UA56030C2 - Atomizing nozzle for fire-fighting hose barrel - Google Patents

Abstract

An atomizing nozzle for the fire-fighting hose barrel consists of a hollow housing with inlet and outlet, a throttle valve installed coaxially inside the housing and designed as the rod with the head attached to the outlet end of the housing with the fastening component and the nozzle with the diffuser encompassing the housing and displacing along the axis. The surface of the contact between the head and the rod is curvilinear. The fastening component is designed as the disk with the holes arranged on its periphery. The area of the transverse section equals or exceeds the area of the ring-shaped clearance between the head and the nozzle. The head diameter equals or exceeds the inside diameter of the housing. At the same time, the head diameter is less than inside nozzle diameter.

Description

The invention relates to fire-fighting equipment, namely to spraying nozzles for a fire barrel and can be used in extinguishing fires at objects of various industries.

A known sprinkler nozzle for a fire barrel having a housing with inlet and outlet ends, a throttle valve mounted inside the housing in the form of a rod with a head secured to the outlet end of the housing by means of a support assembly in the form of ribs, a nozzle enclosing the housing , made in the form of two telescopically connected bushings that form a thinner stream and have the ability to move relative to the axis of the rod with the head. In this nozzle, the ribs securing the rod to the head divide the channel formed between the body and the rod into four channels of cross section in the form of a sector of a circular ring (see US Pat.

Me3150829, class 239-107, 1964).

The disadvantage of this nozzle is that the channels have a length proportional to the height of the channel, which does not ensure the alignment of the direction and velocities of the liquid flow particles, that is, the flow is not prone to stabilization. With an unsteady flow of liquid, in order to obtain the required distance and spray at the exit from the nozzle, a much higher pressure at the entrance to the nozzle is required than with a stabilized flow of liquid, because the unsteady flow requires a large expenditure of energy to overcome the resistances at the exit from the nozzle. That is, at the same excessive pressure of 0.6-0.8MPa at the inlet to the nozzle, the value of which is regulated by DSTU 2112-92 (GOST 9923-93) "Manual fire-fighting trunks.

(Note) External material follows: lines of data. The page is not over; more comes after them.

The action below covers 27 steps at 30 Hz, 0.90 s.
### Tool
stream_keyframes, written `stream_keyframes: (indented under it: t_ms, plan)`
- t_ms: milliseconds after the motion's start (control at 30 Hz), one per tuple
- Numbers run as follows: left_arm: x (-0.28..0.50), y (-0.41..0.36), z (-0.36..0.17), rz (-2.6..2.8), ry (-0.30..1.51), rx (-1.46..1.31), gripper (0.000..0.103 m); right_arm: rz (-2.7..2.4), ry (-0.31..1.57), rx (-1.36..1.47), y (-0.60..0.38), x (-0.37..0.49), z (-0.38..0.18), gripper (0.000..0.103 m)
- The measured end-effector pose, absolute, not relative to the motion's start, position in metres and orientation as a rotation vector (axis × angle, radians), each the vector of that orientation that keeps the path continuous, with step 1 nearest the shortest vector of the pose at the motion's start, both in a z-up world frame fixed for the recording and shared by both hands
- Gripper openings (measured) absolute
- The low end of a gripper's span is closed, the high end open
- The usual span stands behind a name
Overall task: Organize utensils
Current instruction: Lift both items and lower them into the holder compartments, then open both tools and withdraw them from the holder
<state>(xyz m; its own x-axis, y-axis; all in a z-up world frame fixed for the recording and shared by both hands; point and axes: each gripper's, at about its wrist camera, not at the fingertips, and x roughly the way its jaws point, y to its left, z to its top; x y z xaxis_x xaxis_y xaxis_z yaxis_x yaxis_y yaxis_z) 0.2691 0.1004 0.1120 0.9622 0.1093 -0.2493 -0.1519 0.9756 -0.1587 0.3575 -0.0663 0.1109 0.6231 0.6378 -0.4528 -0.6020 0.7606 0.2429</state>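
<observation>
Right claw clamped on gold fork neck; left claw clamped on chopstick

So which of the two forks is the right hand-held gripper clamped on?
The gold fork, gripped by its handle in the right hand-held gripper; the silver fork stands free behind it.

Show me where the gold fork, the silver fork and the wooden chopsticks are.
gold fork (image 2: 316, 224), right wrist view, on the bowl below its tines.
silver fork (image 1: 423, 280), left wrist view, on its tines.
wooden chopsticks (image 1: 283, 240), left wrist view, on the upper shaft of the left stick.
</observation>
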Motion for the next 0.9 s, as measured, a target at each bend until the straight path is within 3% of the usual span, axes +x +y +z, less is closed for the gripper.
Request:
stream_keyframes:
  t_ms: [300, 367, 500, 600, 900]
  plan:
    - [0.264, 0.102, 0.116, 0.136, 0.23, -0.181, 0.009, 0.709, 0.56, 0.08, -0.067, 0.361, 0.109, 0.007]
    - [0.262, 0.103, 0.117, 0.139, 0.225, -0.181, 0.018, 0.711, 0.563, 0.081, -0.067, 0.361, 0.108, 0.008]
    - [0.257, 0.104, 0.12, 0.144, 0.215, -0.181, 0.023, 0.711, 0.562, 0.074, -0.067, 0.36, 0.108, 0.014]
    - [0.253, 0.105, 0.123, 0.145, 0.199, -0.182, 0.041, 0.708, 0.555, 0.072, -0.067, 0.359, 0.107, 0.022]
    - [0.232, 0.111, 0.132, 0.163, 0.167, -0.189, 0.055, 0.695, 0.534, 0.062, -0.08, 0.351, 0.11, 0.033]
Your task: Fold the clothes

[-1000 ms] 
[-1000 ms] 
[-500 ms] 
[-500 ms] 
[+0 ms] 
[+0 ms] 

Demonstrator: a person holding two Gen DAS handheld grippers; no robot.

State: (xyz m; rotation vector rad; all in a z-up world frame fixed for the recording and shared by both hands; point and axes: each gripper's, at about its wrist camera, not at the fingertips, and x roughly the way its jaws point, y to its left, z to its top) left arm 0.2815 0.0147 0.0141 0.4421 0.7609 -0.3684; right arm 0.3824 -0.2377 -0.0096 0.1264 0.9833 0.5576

Technical conditions", the range of the liquid jet with unstabilized flow is less, than at a stabilized flow by 30-40905.

The closest to the proposed solution, in terms of technical essence and the result that is achieved, is a spray nozzle for a manual fire barrel, which has a body with inlet and outlet ends, a throttle valve is installed inside the body in the form of a rod with a head, fixed with a support unit in the form of ribs, a nozzle covering the body, in the form of two telescopically connected bushings, which form the possibility of movement relative to the axis of the rod with the head (see US Pat. 4653693, cl. 239-460, 1987).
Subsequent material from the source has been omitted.